2. The Secret of Kells
In an Irish forest, the abbot Cellach prepares his forest for an attack by the monstrous Vikings. We follow his nephew Brendan, a young monk who’s more into legends and calligraphy than building the fortress. As the Viking threat looms over him, he stumbles upon a faerie world that in some ways echoes his own. When a master illuminator enters the compound, Brendan secretly acts as his apprentice against his uncle’s wishes; master and apprentice working meticulously to complete the Book of Kells.
Spiritual and meditative, “The Secret of Kells” in animated film like no other, taking advantage of its 2D setting by warping the point of view of the frame to emulate the style of the illuminated manuscripts of the Medieval times. Many frames are framed by literal frames reflecting and foreshadowing elements of the characters and story. Tomm Moore and Cartoon Saloon’s debut is their masterpiece, being one of the most thematically brutal and tonally complex animated movies out there. In a time of war and desperation, does faith and art really matter at all? Or does it matter more? And if so, can the pen truly defeat the sword, and turn darkness into night?

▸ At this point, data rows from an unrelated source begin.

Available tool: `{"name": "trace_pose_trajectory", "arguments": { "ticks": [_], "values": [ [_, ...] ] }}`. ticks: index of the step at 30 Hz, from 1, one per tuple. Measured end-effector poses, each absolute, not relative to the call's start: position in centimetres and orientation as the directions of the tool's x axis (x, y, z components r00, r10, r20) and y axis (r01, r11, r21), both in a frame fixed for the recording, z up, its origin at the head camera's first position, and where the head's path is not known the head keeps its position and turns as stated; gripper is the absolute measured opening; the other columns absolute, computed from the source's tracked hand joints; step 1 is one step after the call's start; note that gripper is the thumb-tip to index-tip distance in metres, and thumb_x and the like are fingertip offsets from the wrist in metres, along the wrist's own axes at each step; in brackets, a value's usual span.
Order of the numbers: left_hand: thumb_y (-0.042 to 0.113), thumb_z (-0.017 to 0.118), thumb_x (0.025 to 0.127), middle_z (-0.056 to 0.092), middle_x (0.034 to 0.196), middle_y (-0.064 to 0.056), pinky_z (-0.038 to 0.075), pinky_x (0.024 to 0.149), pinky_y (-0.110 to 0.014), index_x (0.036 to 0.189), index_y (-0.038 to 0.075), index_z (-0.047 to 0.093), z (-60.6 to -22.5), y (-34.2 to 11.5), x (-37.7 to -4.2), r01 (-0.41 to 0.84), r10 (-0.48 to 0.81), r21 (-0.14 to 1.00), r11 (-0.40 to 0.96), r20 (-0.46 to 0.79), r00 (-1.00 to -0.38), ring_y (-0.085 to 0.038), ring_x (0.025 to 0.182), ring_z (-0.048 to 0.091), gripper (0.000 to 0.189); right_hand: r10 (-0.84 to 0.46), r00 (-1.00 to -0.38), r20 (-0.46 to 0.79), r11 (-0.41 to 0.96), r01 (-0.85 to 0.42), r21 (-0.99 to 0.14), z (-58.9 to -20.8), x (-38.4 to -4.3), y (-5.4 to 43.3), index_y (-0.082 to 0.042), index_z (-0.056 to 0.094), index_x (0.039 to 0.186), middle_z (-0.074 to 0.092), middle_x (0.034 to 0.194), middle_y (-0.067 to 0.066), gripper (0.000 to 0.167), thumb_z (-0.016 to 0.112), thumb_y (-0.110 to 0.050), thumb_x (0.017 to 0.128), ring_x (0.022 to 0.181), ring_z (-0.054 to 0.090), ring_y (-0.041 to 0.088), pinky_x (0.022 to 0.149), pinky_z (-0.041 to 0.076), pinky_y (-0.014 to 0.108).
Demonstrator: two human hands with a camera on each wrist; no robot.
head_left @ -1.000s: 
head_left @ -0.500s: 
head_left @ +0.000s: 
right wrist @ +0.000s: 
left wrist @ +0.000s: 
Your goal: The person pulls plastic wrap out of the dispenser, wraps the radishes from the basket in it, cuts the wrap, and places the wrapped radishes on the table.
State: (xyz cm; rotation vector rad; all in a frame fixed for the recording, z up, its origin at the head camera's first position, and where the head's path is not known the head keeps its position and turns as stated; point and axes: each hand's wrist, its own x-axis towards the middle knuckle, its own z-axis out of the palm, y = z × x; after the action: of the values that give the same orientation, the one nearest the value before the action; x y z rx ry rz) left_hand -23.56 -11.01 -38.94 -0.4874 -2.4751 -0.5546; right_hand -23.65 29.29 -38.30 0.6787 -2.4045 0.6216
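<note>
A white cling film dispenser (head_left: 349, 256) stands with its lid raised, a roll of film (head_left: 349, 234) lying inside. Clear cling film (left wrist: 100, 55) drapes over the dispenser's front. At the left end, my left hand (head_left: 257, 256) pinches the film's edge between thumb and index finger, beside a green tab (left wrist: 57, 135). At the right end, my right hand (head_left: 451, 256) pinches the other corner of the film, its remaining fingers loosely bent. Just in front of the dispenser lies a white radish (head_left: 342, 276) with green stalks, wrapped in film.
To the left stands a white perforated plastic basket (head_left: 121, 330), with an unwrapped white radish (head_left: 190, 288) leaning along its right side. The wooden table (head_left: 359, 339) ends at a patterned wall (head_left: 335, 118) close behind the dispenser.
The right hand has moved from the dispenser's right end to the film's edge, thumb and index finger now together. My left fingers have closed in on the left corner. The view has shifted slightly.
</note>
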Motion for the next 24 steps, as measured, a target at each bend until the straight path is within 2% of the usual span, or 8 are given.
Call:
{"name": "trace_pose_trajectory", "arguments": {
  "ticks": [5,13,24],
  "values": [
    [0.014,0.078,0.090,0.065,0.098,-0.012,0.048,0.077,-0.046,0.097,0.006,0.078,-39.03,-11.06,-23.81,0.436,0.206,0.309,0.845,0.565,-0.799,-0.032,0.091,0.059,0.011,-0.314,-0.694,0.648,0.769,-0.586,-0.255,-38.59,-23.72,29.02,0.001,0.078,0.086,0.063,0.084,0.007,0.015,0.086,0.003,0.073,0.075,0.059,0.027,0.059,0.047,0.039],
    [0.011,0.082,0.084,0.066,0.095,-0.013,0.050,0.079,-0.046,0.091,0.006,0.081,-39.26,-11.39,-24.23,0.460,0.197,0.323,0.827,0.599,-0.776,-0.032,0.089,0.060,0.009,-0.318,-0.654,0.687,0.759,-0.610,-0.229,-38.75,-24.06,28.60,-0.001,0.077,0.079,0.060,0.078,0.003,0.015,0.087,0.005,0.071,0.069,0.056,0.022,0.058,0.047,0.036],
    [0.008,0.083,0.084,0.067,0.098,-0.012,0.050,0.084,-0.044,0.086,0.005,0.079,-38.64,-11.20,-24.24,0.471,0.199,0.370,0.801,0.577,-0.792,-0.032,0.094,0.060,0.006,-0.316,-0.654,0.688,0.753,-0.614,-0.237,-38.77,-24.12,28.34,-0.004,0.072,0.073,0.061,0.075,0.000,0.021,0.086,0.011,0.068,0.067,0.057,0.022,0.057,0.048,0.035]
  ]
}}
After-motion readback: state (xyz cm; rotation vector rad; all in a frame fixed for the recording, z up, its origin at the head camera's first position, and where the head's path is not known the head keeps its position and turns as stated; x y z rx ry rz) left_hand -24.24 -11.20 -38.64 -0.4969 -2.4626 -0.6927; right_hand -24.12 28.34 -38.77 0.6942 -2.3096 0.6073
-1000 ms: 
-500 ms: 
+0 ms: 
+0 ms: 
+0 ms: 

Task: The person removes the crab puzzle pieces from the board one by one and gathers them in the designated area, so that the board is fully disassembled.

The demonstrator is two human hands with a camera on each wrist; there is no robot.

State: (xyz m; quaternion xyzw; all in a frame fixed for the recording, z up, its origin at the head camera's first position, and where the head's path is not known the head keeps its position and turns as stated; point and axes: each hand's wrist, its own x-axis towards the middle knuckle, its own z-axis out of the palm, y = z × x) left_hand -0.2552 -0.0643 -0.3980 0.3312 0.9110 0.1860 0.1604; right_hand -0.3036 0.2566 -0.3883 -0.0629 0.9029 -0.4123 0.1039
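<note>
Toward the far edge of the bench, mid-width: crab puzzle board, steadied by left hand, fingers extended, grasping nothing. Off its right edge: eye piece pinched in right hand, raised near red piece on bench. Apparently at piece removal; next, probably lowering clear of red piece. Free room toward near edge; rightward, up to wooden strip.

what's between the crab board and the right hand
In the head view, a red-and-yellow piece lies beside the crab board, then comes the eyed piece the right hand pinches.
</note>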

1. Slow Bob in the Lower Dimensions
Slow Bob, or Robert Potemkin is a strange, contorted, glasses wearing man who has a problem with his back and gravity, and lives in his parents attic, stuck on the ceiling with his pet lizards. When his mischievous sisters drop in to bully him, he taps into his inner transdimensional superhero and goes on a mission to rescue citizens of a lower dimension.
“Slow Bob in the Lower Dimensions” is an exhilarating 6 minute short by animation master Henry Selick of “Nightmare Before Christmas” and “Coraline” fame. It showcases an amazing jumble of live-action cinematography, stop-motion, and cut-out animation, aided seamlessly by trippy sound design and background music.
Henry Selick’s an unsung auteur in this writer’s opinion, especially outside of animation circles. Most mistake him with Tim Burton, and understandably. Both have collaborated, and like to make stop-motion movies that look weird. Henry Selick did all of “Nightmare’s” directorial and grunt work, but it’s still most certainly Burton’s vision, executed with his trademark visual style and poetry, so “Nightmare” is usually attributed to Burton.
And “Coraline” was marketed as “from the man who gave you The Nightmare Before Christmas” upon its release, but what’s so irritating about the Selick/Burton confusion is both auteurs having a completely different brand of weirdness. Tim Burton’s is a quirky mix of German Expressionism, Hammer Horror, and Dr. Suess, while Selick’s is a mash of Federico Fellini, the National Film Board of Canada, and the surrealist movement. (That’s not to insinuate that either is better than the other. Both are masters in their own right.) “Slow Bob” may very well be Selick at his peak: abstract, blunt, comedic, and unimaginable.
“Slow Bob” was actually a pilot for a proposed MTV animated series, but was never given the proper funding, which is a shame. Think of all the mind-boggling scenarios Bob could’ve gotten himself into! But at least there’s this little tidbit.